Overview

Provides source builders who need to add javascript to the enrichment process with a single global set of variables and functions that can be used in the individual "scriptlets" other elements provide. The scripts provided (and same for the inputs) are executed once per source per harvest cycle.

Format

{
	"display": string, 
	"globals": {
		"imports":string,// An optional list of URLs that get imported before the scripts below are run
		"scripts":string, // A list of (java)script code blocks that are evaluated in order (normally only need to specify one)
		"scriptlang":string, // Currently only "javascript" is supported
	}

Description

The Infinit.e platform supports scripting the transformation of source data using JavaScript via Rhino, Mozilla's open-source JavaScript implementation (http://www.mozilla.org/rhino/). The following document provides an introduction to specifying JavaScript based data transformation via the Structured Analysis Harvester object.

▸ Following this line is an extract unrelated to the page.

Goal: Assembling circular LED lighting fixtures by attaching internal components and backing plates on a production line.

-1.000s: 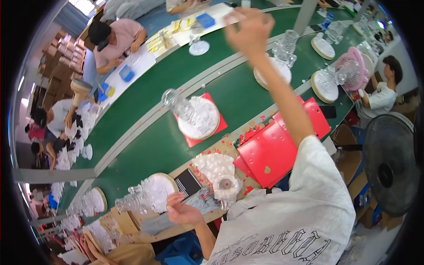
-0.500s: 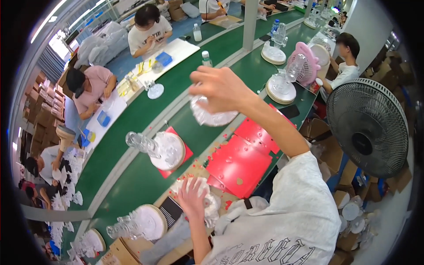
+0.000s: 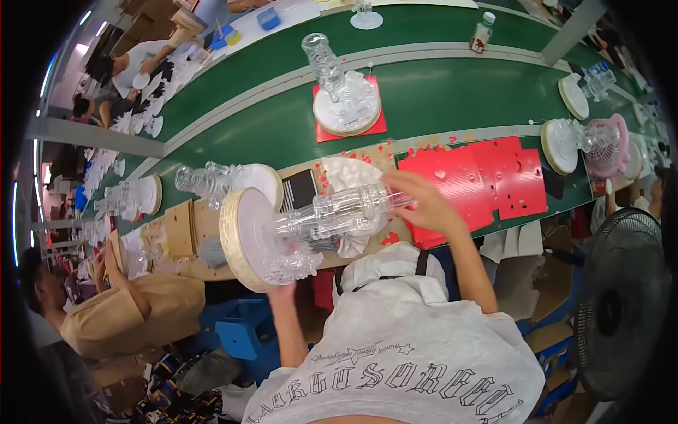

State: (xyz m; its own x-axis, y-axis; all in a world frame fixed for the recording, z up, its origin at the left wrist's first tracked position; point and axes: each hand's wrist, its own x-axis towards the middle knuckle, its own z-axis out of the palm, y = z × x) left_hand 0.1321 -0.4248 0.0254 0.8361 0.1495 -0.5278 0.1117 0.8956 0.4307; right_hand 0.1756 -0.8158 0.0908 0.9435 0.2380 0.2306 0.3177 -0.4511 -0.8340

Note that unless turned off from the configuration files (via the "harvest.security" property), Javascript is prevented by the Java security manager from doing the following:

"Internal" network access (ie to addresses 127.*.*.*, 10.*.*.* or 192.168.*.*)
File access.

Importing

The Infinit.e Structured Analysis Harvester supports importing of JavaScript functions in two ways currently:

specifying a javascript code block
a lit or urls of javascript locations that can be imported.

JavaScript functions imported via either of the two means described above are passed to the Rhino script engine via the ScriptEngine.eval method which allows the functions to be called within the scope of the current document being harvested. Examples of imported functions can be found below.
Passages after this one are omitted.